In certain cases a metabolic model can contain compounds that represent electrons, photons, or some other artificial compound. These compounds can cause problems with the stoichiometric balance of a reaction because of their unique functions. In order to deal with this an additional property can be added to the compound entry that will designate it as a compound with zero mass. This designation will tell PSAMM to consider these compounds to have no mass during the stoichiometric checking which will prevent them from causing imbalances in the reactions. An example of how to add that property to a compound entry can be seen below:

- id: phot
  name: Photon
  zeromass: yes

To report on the specific reactions that may be causing the imbalance, the following command can be used:

(psamm-env) $ psamm-model masscheck --type=reaction
...
FRUKIN      1.0     |Fructose[c]| + |ATP[c]| => |D-Fructose-6-phosphate[c]| + |ADP[c]| + |H[c]|
INFO: Consistent reactions: 100/101

This check is performed similarly to the compound check. In addition, mass residual values are introduced for each metabolic reaction in the network. These mass residuals are then minimized and any reactions that result in a non-zero mass residual value after minimization are reported as being stoichiometrically inconsistent. A non-zero residual value after minimization tells you that the reaction in question may be unbalanced and missing some mass from it.

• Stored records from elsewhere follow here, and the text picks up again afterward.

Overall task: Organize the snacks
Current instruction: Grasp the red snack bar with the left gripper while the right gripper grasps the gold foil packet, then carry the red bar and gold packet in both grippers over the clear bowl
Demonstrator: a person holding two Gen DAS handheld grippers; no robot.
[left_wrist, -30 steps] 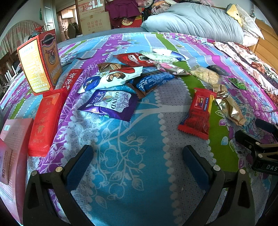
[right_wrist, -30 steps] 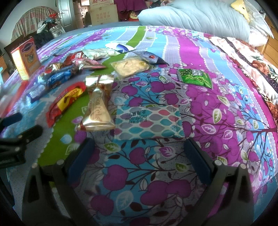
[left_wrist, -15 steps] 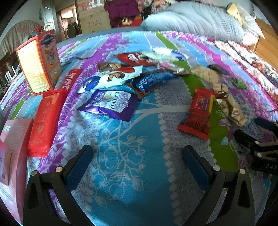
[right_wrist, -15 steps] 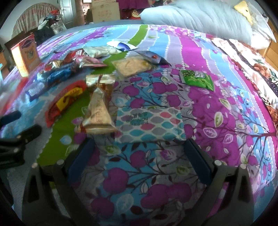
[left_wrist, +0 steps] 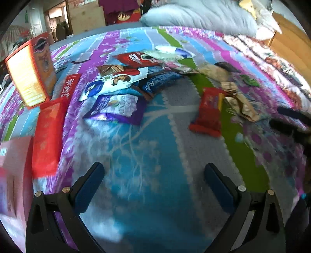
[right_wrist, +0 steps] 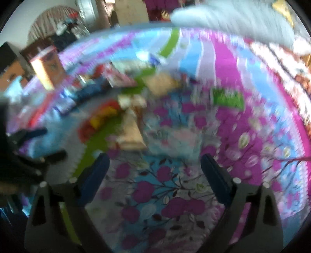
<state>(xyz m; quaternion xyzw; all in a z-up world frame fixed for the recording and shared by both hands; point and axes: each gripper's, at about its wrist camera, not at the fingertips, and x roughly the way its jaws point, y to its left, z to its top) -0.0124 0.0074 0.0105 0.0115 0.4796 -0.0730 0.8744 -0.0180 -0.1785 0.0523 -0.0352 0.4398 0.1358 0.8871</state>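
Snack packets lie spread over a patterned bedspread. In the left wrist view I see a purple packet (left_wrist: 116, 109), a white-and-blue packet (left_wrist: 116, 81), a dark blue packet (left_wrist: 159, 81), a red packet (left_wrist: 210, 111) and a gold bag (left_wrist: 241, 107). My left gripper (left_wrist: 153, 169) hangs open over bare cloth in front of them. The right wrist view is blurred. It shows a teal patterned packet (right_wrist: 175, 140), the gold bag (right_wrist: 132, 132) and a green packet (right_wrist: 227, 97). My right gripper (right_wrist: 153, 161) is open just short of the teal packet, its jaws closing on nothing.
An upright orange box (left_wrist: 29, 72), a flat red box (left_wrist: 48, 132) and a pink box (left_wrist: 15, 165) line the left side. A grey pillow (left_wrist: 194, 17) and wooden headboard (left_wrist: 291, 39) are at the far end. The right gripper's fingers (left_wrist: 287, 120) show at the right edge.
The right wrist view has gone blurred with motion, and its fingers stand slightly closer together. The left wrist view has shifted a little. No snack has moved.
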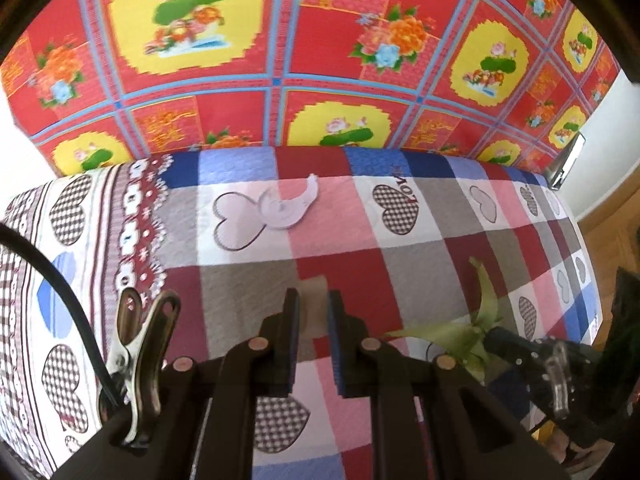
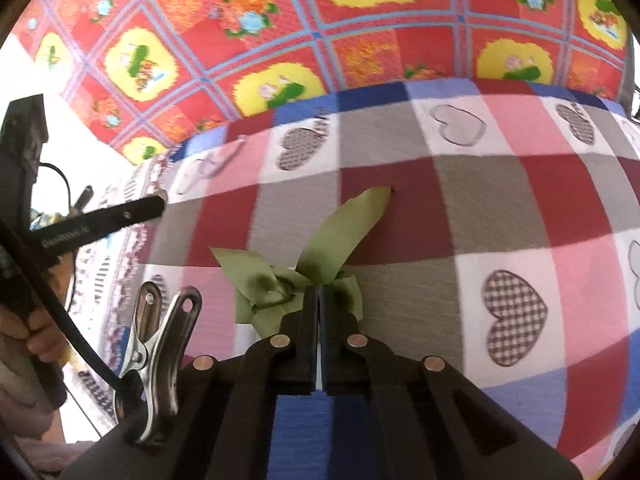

Sometimes the residue minimization problem may have multiple solutions. In these cases the residue value may be reallocated among a few connected reactions. In this example the unbalanced reaction is the MANNIDEH reaction:

MANNIDEH    |manni[c]| + |nad_c[c]| => |fru_c[c]| + |nadh_c[c]|

In this reaction equation the right hand side is missing a proton. However minimization problem can result in the residue being placed on either the fru_c or the nadh_c compounds in an attempt to balance the reaction. Because nadh_c occurs in thirteen other reactions in the network, the program has already determined that that compound is stoichiometrically consistent. On the other hand fru_c only occurs one other time. Since this compound is less connected the minimization problem will assign the non-zero residual to this compound. This process results in the FRUKIN reaction which contains this compound as being identified as being stoichiometrically inconsistent.

In these cases you will need to manually check the reaction and then use the --checked option for the masscheck command to force the non-zero residual to be placed on a different reaction. This will rerun the consistency check and force the residual to be placed on a different reaction. To do this we would run the following command.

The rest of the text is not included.